A group of researchers from MIT’s Computer Science and Artificial Intelligence Laboratory (CSAIL) recently conducted a series of tests to understand whether AI models like ChatGPT are actually capable of reasoning through problems, or if they are merely echoing correct answers from their training data.
The series of tests, which they referred to as “counterfactual tasks”, were structured slightly differently from the standard tasks traditionally used to evaluate AI models. The aim was to assess whether the models could successfully adapt to new tasks as well as unseen instances of known tasks.
The group tested several AI models, including GPT-4, GPT-3.5 Turbo, Claude 1.3, and PaLM2. The tests involved prompts such as math problems in both base-10 and base-9, aiming to determine whether the AI could apply mathematical reasoning across different number bases.
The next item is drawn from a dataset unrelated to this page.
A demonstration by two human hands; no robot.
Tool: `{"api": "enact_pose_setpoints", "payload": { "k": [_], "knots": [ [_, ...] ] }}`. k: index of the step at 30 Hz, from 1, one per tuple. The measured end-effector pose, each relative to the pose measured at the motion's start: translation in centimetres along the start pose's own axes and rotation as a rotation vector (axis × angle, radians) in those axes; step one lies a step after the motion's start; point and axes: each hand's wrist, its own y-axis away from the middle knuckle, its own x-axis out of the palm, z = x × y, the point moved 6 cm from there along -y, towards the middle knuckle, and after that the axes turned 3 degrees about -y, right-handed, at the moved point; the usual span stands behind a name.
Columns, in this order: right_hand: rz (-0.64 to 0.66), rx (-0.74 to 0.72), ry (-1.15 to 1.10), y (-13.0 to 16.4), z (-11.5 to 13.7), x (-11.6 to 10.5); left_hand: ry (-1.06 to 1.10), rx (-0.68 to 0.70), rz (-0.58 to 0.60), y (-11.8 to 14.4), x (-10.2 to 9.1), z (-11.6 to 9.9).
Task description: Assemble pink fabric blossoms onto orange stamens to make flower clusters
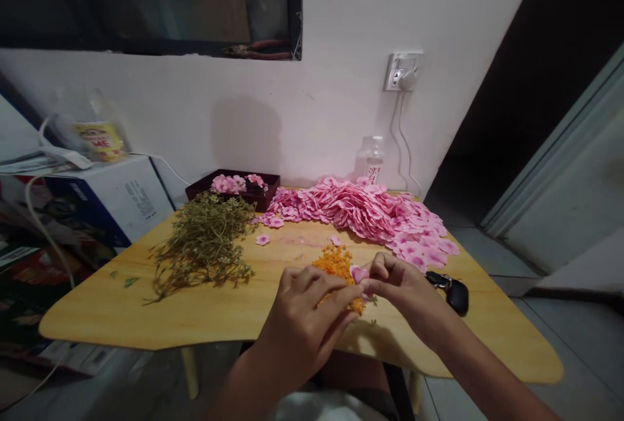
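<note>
In the head view, two hands meet over a wooden table (121, 317). The left hand (302, 314) and right hand (397, 284) pinch one pink fabric petal (359, 273) between curled fingertips, above one heap of small orange pieces (336, 260). One large pile of pink petals (370, 213), one bundle of wiry green stems (205, 245), one dark tray (234, 182) and one black key fob (455, 294) lie around.

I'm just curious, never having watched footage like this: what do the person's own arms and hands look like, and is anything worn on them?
Both are bare: the left hand and right hand show no gloves, rings, watch or sleeves as far as the forearms are visible.
</note>
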Motion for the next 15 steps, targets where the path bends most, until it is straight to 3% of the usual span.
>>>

Results revealed that while these models performed well on standard tasks, their performance significantly degraded in situations that deviated slightly from the norm. Despite the drop, the performance on these counterfactual tasks was still better than random guessing, indicating that the models did attempt to reason through the tasks, albeit not very successfully.
This suggests that the admirable performance of AI models in typical tests, akin to college exams, leans more towards recall of training data rather than actual reasoning. It was also noted that these models struggle when faced with unfamiliar scenarios, shedding light on their current lack of adaptability.
These findings emphasize the importance of distinguishing a model’s observed task performance from its abstract task ability. Just because a model performs well in training does not guarantee it will maintain the same proficiency when presented with a novel problem to solve.
To improve AI models’ ability to generalize, the researchers propose exposing the AI models to more real-world contextualized data and semantic representation. They also argue against the prevailing “train-to-test” approach, suggesting it does not provide a true evaluation of how a model will perform when tasked with new challenges to reason through.
In conclusion, the AI models tested, while able to generate accurate responses based on their training data, were found to lack the ability to reason through tasks that deviated from their training. Improvements to their training data and methods could enhance these AI models’ adaptability and ability to reason through new and unseen tasks.